**DESCRIPTION OF THE TASK**
Using the listing, copy each whole line that features "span".
++++++++++
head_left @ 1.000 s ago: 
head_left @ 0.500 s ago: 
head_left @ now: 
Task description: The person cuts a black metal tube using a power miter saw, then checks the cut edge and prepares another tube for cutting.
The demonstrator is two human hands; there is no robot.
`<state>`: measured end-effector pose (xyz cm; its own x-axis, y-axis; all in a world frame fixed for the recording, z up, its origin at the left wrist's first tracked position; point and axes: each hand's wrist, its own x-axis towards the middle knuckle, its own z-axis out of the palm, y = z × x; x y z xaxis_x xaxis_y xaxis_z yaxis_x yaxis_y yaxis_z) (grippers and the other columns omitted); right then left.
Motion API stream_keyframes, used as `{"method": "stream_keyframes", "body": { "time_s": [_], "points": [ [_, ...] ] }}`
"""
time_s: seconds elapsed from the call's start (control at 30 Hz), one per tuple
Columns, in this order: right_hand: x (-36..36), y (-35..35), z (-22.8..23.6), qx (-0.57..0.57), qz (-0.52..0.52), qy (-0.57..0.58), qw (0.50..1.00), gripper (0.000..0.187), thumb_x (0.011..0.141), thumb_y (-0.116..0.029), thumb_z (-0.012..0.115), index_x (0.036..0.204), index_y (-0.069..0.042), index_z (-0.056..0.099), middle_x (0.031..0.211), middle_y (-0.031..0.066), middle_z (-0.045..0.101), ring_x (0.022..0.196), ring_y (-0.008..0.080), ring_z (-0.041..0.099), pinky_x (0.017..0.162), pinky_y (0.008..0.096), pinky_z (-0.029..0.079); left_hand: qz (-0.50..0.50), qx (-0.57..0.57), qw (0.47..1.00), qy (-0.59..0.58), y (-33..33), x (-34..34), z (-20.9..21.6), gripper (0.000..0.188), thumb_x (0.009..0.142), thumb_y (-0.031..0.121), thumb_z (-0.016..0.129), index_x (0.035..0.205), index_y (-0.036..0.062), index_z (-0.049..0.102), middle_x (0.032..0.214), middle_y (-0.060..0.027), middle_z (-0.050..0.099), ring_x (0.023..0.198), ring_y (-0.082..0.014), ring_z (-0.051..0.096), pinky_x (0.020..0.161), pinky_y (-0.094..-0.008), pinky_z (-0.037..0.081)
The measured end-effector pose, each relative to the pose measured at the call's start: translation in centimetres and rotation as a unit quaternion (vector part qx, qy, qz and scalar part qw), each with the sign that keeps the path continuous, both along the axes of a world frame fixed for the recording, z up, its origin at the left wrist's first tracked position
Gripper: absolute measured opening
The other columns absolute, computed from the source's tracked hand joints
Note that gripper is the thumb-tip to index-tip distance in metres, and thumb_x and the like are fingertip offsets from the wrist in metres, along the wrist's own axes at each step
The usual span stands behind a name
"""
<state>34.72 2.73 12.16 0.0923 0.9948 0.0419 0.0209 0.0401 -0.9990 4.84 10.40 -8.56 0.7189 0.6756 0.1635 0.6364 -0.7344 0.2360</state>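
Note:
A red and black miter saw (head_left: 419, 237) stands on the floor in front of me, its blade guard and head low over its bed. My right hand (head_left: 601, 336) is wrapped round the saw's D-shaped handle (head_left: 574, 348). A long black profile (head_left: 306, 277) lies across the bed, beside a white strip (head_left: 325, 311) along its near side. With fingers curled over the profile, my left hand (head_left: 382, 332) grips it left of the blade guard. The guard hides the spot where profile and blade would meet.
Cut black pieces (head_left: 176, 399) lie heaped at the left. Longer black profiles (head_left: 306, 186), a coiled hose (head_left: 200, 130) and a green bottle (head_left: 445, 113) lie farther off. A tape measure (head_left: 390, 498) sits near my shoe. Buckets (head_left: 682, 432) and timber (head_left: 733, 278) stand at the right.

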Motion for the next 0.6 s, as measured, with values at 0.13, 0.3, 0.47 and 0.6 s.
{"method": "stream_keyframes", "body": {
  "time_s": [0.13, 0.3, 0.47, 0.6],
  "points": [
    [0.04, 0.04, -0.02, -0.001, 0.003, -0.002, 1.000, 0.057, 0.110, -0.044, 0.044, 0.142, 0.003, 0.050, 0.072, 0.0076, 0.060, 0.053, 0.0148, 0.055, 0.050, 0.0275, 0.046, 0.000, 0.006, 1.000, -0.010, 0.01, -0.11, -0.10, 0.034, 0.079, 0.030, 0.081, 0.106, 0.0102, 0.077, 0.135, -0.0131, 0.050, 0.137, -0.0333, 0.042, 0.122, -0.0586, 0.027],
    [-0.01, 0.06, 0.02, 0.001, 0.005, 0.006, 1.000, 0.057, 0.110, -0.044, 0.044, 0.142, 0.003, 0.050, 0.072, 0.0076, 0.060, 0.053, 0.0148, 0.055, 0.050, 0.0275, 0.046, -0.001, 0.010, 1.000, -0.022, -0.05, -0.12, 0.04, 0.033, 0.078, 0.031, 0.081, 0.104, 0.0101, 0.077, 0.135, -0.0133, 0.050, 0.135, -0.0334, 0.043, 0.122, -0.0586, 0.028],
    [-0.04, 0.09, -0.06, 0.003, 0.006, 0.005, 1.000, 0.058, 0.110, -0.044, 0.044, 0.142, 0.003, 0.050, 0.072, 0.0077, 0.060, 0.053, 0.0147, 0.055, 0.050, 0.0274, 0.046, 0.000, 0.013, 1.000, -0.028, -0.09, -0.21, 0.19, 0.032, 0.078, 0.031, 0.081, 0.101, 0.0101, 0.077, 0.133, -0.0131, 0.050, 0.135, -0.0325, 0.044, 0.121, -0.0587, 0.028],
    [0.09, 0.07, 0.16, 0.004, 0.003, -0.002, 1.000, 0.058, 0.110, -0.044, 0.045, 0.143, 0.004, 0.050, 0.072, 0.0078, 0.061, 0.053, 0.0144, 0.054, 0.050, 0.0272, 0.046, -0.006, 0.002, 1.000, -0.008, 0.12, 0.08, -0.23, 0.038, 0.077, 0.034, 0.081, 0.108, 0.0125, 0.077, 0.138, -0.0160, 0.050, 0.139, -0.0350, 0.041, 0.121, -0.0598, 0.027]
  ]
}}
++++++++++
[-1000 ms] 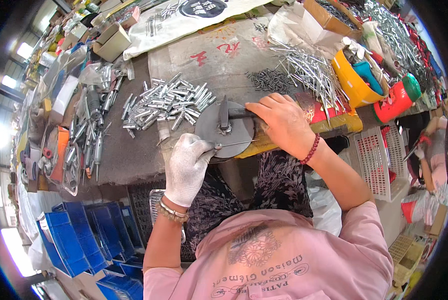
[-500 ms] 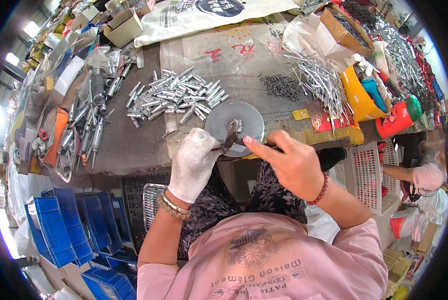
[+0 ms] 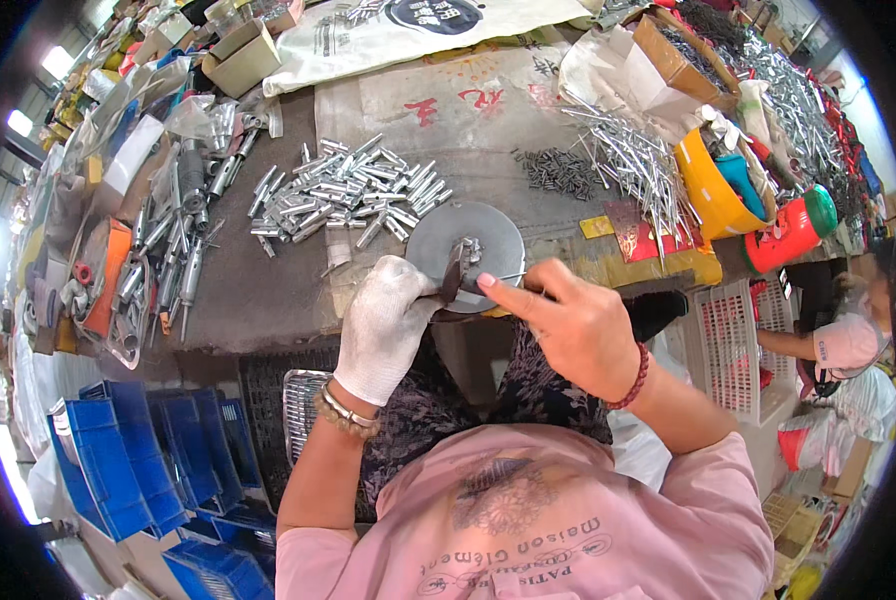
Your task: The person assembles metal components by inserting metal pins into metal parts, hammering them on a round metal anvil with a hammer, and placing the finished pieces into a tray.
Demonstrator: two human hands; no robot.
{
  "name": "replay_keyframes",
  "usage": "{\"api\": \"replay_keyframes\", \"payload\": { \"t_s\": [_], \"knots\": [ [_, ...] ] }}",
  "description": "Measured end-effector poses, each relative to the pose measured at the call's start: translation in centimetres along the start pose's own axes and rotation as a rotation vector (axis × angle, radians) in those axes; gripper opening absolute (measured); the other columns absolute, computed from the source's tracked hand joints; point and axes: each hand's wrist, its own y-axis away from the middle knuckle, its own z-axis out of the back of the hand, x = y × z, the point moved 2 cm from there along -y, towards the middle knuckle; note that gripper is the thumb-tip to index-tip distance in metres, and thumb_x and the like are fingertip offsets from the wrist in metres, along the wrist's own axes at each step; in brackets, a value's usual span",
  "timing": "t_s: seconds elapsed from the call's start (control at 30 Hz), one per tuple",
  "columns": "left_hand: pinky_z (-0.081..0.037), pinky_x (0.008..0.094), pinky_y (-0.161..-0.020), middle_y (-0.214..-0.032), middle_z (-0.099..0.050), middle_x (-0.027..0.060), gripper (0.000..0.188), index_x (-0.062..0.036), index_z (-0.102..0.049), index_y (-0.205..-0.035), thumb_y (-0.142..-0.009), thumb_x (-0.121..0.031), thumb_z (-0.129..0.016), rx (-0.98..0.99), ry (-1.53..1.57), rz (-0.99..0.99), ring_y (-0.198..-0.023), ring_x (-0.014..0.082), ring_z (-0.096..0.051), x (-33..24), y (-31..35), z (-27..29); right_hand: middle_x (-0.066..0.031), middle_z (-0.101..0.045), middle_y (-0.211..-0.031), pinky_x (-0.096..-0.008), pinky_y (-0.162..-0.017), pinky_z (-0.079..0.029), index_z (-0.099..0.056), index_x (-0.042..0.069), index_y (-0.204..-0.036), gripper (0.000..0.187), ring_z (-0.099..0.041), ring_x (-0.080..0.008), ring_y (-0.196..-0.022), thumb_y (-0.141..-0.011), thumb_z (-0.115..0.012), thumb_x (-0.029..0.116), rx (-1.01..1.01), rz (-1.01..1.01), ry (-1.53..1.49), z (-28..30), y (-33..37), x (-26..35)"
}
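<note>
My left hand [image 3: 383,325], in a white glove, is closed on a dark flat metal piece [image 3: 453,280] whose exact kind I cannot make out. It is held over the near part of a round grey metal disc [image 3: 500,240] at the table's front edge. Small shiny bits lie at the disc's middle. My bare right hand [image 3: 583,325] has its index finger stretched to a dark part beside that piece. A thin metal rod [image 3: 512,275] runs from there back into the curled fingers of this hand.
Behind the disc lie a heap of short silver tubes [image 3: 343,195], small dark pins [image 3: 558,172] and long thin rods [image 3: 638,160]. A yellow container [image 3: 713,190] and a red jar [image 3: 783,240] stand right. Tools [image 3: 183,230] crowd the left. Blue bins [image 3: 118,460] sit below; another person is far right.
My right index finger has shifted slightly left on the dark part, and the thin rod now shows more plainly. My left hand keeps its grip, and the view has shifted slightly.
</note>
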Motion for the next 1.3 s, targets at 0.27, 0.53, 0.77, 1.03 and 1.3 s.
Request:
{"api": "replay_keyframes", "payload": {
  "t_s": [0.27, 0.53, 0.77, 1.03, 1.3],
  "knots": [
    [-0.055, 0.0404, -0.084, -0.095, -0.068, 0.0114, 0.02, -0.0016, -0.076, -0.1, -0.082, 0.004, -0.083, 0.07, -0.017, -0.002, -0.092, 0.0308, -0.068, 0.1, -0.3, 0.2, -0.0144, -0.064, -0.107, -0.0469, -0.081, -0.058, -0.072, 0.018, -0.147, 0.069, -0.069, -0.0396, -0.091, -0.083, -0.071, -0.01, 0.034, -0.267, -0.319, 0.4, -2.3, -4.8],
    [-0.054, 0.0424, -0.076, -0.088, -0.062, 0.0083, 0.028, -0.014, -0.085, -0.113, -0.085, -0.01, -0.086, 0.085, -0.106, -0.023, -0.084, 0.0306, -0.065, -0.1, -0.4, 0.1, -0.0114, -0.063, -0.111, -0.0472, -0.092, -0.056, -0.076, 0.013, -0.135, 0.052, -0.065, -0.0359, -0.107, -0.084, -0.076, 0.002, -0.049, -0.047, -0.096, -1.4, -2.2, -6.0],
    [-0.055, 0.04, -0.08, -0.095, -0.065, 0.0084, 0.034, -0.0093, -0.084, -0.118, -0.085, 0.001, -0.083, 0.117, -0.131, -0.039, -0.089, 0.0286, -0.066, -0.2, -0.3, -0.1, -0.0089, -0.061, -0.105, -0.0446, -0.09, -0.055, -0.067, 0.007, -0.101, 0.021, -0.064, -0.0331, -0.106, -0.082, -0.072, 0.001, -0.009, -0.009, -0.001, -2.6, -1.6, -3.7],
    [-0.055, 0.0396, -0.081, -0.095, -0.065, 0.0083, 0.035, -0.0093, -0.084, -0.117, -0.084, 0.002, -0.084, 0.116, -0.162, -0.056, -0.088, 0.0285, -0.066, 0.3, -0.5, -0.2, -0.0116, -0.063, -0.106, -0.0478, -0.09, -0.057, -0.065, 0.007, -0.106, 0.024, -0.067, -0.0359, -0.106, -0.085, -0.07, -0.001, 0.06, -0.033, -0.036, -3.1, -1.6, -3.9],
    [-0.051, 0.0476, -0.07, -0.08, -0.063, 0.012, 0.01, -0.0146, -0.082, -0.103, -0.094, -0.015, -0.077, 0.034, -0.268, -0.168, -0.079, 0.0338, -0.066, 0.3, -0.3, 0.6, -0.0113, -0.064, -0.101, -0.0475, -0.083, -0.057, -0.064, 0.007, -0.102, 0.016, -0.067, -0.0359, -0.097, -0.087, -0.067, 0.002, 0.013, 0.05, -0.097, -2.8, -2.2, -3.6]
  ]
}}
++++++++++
**RESULT OF THE EXERCISE**
The usual span stands behind a name
  "description": "Measured end-effector poses, each relative to the pose measured at the call's start: translation in centimetres along the start pose's own axes and rotation as a rotation vector (axis × angle, radians) in those axes; gripper opening absolute (measured); the other columns absolute, computed from the source's tracked hand joints; point and axes: each hand's wrist, its own y-axis away from the middle knuckle, its own z-axis out of the back of the hand, x = y × z, the point moved 2 cm from there along -y, towards the middle knuckle; note that gripper is the thumb-tip to index-tip distance in metres, and thumb_x and the like are fingertip offsets from the wrist in metres, along the wrist's own axes at each step; in brackets, a value's usual span",

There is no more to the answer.